▶ [ACTIVITY]
Retype, exactly as they appear below, the lines between the line holding "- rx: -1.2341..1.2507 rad" and the line holding "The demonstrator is", both ends included.

[Extracted records]
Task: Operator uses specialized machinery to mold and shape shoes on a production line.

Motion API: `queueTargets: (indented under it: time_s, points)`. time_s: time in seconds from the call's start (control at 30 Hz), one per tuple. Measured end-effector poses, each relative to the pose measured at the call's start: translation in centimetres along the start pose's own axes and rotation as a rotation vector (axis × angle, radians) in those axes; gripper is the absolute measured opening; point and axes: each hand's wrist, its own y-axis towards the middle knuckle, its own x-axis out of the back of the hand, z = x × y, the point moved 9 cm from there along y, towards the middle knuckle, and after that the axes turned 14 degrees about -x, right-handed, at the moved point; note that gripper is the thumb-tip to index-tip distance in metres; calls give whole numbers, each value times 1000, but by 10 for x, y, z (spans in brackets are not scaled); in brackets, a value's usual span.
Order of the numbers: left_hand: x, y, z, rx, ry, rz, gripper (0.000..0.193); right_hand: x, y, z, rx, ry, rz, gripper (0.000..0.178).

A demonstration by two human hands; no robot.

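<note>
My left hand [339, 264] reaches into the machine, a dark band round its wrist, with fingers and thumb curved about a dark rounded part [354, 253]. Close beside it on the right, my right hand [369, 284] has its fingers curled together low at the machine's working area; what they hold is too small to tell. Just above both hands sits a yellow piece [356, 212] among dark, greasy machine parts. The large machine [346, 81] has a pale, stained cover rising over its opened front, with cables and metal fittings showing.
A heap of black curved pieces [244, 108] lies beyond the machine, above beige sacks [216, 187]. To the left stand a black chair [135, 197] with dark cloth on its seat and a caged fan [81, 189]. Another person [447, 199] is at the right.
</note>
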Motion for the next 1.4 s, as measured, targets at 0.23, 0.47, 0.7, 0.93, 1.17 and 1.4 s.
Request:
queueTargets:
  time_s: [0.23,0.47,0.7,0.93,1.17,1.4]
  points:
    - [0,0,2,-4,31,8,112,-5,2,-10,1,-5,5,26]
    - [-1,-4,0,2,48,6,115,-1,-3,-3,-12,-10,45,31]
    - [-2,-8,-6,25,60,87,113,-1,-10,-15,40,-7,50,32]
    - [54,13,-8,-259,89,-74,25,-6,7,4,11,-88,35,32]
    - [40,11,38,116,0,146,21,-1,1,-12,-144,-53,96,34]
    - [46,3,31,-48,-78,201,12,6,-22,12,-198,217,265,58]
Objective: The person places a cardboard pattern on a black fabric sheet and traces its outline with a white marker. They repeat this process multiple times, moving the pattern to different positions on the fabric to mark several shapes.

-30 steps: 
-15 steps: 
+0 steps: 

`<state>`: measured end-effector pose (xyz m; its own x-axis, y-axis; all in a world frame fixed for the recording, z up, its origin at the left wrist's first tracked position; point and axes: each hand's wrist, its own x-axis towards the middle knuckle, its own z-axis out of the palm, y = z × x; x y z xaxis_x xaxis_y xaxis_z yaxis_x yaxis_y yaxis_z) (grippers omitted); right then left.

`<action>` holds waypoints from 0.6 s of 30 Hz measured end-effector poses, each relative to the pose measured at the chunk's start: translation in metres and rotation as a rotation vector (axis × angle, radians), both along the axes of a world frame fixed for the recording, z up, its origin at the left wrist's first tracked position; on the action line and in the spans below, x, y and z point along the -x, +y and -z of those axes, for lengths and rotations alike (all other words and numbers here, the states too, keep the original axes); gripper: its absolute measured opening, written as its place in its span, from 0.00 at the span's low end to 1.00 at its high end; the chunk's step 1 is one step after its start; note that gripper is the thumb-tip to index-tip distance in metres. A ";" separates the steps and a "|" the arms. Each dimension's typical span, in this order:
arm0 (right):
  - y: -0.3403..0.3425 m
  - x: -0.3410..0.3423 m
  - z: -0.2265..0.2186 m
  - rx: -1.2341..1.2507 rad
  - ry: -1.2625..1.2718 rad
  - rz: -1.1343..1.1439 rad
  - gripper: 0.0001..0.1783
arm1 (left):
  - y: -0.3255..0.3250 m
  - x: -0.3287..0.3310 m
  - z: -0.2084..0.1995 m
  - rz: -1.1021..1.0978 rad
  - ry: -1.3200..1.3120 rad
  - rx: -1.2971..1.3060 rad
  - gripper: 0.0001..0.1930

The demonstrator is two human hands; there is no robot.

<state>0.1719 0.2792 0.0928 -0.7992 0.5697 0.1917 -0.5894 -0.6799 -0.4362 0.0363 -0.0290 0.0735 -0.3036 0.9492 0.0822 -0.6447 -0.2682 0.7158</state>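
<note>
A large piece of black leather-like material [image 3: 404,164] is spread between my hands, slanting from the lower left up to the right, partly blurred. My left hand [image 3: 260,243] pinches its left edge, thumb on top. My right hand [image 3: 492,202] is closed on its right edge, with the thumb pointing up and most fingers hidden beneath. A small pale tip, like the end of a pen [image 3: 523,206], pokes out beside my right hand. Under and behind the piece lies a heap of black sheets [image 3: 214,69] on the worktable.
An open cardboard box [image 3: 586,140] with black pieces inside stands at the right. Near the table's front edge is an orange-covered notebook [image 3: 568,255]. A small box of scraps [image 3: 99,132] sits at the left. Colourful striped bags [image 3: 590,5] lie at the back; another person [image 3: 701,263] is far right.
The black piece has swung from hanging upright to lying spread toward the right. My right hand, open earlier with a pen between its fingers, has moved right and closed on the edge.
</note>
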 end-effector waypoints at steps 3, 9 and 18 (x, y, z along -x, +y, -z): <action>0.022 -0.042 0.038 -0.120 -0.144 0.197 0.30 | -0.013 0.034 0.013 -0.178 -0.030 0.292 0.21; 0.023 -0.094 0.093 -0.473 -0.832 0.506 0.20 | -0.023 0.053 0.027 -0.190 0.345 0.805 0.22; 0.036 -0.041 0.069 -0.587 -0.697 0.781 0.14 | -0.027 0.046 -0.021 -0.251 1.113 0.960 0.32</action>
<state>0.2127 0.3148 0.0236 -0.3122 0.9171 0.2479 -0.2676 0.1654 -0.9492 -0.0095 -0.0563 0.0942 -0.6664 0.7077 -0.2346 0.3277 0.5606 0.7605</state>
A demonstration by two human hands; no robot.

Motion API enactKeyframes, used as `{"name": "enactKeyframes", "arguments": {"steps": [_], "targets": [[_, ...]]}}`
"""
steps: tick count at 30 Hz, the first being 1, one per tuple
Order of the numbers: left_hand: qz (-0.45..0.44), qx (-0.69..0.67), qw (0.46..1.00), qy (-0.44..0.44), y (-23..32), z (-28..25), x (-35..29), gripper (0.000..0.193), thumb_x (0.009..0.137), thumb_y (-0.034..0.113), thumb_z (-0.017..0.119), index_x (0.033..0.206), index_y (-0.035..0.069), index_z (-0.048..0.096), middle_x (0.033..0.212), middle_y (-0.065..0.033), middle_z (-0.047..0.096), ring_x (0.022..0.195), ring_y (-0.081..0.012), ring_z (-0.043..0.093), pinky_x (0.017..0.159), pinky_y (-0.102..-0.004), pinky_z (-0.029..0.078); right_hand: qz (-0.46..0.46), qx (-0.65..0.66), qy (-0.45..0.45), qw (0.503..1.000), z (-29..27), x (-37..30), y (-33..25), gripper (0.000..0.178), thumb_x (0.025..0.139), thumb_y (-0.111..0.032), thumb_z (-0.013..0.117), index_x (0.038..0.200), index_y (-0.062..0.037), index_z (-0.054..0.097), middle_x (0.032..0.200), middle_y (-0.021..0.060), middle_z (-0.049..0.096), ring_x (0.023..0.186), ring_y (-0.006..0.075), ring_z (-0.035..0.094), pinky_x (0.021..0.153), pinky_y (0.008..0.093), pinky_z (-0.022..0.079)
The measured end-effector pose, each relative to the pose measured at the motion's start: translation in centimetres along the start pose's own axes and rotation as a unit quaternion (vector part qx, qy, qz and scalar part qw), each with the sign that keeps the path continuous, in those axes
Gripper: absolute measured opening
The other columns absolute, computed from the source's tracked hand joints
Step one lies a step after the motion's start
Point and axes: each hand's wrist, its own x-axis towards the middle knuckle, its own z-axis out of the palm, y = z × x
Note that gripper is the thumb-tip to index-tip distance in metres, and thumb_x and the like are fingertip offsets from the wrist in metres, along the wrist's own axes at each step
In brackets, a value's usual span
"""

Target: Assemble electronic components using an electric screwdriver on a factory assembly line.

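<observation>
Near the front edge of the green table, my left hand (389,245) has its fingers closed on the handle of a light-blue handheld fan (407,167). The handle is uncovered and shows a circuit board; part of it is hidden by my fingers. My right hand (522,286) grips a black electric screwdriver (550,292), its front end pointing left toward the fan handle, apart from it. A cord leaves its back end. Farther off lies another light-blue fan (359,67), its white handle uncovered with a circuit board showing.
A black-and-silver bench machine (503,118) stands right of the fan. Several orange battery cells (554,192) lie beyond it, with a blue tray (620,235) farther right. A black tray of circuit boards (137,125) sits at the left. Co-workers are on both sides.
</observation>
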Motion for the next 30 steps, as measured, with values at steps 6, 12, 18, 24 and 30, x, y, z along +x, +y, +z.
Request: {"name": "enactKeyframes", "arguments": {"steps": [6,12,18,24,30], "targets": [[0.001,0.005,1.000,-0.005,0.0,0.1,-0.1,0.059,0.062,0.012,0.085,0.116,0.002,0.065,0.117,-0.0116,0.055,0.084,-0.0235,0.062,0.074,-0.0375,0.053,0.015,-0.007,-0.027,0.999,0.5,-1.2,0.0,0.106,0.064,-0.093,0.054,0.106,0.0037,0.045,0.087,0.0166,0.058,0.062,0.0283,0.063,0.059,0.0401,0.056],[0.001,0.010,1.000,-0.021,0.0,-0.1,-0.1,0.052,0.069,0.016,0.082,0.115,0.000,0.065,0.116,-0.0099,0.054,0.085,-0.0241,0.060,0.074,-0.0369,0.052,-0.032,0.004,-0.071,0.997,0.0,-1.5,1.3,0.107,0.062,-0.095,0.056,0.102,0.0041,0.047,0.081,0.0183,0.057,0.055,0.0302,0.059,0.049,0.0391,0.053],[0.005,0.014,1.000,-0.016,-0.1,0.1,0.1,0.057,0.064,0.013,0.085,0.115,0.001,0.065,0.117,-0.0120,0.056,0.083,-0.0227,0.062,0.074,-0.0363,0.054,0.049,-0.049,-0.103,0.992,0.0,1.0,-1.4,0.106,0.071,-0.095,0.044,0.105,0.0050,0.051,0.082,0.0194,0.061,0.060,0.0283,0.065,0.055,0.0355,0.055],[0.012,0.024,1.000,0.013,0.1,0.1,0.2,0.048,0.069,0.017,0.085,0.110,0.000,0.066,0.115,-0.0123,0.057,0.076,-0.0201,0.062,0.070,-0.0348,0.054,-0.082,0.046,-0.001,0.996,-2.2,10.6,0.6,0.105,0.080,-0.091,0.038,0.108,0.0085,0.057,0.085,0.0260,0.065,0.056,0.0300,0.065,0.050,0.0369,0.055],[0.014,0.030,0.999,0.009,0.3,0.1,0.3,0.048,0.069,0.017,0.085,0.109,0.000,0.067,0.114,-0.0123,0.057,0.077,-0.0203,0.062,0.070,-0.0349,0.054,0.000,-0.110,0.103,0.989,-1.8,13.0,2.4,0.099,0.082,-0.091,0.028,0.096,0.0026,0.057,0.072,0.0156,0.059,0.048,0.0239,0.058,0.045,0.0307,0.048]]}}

▶ [WRITTEN RESPONSE]
  - rx: -1.2341..1.2507 rad
  - ry: -1.2625..1.2718 rad
  - rz: -1.1343..1.1439 rad
  - gripper: 0.0001..0.1783
arm1 (left):
  - y: -0.3255..0.3250 m
  - x: -0.3287..0.3310 m
  - z: -0.2084..0.1995 m
  - rz: -1.1021..1.0978 rad
  - ry: -1.3200..1.3120 rad
  - rx: -1.2971..1.3060 rad
  - gripper: 0.0001..0.1930

The demonstrator is two human hands; there is no robot.

The response is now done.